> [Exercise objective]: Write out, word for word, only the data from its first line to the line containing "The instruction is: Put".

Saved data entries
■ ■ ■ ■ ■
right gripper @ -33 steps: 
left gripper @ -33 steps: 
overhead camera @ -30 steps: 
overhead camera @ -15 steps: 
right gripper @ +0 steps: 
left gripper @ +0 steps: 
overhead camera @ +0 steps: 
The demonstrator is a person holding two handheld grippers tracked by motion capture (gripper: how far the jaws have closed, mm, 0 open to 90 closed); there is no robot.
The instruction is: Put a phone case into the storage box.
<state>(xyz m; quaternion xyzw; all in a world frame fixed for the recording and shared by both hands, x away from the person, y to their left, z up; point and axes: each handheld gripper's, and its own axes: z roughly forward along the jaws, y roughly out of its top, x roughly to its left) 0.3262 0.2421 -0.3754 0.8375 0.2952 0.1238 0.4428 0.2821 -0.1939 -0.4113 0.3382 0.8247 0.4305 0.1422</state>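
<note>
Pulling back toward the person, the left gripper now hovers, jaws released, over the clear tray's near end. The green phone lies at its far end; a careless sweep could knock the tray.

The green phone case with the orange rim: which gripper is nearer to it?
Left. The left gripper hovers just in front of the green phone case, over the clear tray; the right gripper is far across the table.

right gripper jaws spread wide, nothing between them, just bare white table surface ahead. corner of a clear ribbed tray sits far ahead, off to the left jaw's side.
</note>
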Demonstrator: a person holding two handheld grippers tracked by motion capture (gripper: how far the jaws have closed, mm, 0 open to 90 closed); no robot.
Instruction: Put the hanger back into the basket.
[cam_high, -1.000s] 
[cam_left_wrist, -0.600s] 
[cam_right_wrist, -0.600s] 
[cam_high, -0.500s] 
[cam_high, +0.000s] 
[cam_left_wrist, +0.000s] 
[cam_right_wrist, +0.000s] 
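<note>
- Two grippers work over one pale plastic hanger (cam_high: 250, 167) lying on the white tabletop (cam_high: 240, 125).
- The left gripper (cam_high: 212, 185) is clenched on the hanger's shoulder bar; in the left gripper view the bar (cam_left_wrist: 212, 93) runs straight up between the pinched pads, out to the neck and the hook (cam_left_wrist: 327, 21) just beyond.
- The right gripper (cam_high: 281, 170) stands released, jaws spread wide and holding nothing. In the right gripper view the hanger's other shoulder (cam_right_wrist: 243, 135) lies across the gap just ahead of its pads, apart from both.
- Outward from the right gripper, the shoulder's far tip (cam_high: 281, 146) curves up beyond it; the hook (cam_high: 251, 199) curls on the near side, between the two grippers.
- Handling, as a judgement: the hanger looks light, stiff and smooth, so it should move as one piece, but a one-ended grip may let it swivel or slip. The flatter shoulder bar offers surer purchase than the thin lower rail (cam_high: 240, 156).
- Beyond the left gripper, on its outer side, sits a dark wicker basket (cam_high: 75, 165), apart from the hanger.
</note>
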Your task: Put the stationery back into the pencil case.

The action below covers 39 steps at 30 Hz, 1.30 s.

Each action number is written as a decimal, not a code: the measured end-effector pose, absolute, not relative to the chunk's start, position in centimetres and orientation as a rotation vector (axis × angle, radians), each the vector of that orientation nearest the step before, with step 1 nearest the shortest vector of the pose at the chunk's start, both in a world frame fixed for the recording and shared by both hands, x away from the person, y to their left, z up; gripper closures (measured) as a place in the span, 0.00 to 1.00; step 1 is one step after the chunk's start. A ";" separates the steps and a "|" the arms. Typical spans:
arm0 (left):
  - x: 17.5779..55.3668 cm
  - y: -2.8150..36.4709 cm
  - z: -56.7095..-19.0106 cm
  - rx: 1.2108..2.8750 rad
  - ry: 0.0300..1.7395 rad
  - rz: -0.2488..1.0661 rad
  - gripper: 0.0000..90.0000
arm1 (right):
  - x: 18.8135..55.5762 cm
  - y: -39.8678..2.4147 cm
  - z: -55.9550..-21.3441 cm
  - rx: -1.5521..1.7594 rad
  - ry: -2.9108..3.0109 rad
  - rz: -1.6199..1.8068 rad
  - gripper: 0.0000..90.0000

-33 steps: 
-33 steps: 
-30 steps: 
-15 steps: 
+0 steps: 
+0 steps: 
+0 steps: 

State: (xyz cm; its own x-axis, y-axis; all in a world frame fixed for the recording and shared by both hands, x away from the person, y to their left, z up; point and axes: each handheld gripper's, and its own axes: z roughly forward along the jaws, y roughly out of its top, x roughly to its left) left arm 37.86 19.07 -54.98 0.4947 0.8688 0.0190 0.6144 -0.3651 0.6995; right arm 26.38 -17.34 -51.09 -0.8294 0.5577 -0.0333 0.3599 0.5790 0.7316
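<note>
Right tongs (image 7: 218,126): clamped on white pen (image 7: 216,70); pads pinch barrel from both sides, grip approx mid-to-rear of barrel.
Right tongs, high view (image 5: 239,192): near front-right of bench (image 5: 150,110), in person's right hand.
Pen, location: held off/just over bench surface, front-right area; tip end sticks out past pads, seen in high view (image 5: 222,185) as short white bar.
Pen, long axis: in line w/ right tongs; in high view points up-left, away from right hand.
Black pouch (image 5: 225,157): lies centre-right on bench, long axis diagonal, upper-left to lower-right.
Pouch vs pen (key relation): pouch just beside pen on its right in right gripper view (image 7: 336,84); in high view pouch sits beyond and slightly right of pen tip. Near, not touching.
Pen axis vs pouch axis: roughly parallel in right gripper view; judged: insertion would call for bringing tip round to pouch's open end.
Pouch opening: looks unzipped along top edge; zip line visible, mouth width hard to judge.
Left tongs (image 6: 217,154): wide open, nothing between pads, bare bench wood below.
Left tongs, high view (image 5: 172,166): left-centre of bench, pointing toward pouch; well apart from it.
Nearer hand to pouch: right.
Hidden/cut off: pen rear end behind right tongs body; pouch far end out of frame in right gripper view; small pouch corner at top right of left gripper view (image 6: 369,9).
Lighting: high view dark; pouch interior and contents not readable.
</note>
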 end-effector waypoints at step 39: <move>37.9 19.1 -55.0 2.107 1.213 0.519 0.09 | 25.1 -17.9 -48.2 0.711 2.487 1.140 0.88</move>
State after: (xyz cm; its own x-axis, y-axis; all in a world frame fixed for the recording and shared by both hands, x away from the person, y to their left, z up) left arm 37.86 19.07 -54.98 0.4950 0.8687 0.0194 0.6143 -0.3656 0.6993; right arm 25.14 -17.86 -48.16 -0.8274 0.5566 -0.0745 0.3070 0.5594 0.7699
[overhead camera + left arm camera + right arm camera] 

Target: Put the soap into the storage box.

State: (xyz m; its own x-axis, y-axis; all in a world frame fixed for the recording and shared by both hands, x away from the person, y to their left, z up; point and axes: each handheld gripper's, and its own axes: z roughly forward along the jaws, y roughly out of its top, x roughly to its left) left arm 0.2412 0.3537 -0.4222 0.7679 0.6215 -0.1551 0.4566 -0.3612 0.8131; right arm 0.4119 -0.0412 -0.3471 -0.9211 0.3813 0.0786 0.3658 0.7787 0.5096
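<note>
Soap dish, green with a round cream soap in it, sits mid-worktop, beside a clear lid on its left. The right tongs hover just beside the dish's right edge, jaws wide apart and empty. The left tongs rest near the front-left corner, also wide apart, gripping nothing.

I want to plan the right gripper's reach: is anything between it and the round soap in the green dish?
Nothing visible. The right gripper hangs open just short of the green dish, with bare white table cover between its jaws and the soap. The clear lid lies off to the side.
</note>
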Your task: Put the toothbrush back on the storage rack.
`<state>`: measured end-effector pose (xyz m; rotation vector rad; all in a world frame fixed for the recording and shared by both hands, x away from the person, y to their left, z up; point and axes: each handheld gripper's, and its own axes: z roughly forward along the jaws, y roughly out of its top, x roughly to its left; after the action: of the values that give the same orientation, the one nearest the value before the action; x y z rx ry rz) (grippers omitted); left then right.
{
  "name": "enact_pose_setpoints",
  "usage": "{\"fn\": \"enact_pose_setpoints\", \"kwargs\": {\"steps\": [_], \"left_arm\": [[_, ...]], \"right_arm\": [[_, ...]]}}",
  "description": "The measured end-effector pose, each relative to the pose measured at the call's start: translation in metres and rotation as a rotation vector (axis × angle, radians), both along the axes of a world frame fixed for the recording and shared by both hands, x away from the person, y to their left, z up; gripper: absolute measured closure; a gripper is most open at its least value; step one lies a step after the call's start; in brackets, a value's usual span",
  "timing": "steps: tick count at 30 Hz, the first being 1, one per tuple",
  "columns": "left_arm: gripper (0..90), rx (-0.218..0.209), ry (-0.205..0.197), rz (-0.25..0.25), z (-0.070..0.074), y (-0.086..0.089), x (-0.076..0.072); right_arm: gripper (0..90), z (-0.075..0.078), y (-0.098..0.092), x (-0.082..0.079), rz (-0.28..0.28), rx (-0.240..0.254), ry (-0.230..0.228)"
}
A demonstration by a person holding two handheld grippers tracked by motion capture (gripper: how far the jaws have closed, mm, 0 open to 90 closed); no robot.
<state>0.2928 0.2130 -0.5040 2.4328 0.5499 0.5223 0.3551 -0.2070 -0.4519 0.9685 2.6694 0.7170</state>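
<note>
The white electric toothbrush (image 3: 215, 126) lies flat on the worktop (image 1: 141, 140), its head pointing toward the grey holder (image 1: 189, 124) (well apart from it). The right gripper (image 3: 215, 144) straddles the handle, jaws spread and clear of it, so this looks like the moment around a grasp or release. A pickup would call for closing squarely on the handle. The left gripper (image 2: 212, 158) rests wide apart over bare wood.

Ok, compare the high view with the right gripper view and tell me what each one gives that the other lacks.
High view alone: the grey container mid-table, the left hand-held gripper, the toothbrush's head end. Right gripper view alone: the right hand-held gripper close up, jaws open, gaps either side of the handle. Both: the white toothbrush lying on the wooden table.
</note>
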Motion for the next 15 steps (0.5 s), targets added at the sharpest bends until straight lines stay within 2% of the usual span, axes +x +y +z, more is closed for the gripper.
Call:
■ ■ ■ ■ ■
> [Reply]:
right gripper @ -33 steps: 
left gripper @ -33 steps: 
overhead camera @ -30 steps: 
overhead camera @ -15 steps: 
right gripper @ +0 steps: 
left gripper @ +0 steps: 
overhead camera @ +0 steps: 
The demonstrator is a person holding two handheld grippers tracked by motion capture (gripper: how far the jaws have closed, mm, 0 open to 90 closed); there is no robot.
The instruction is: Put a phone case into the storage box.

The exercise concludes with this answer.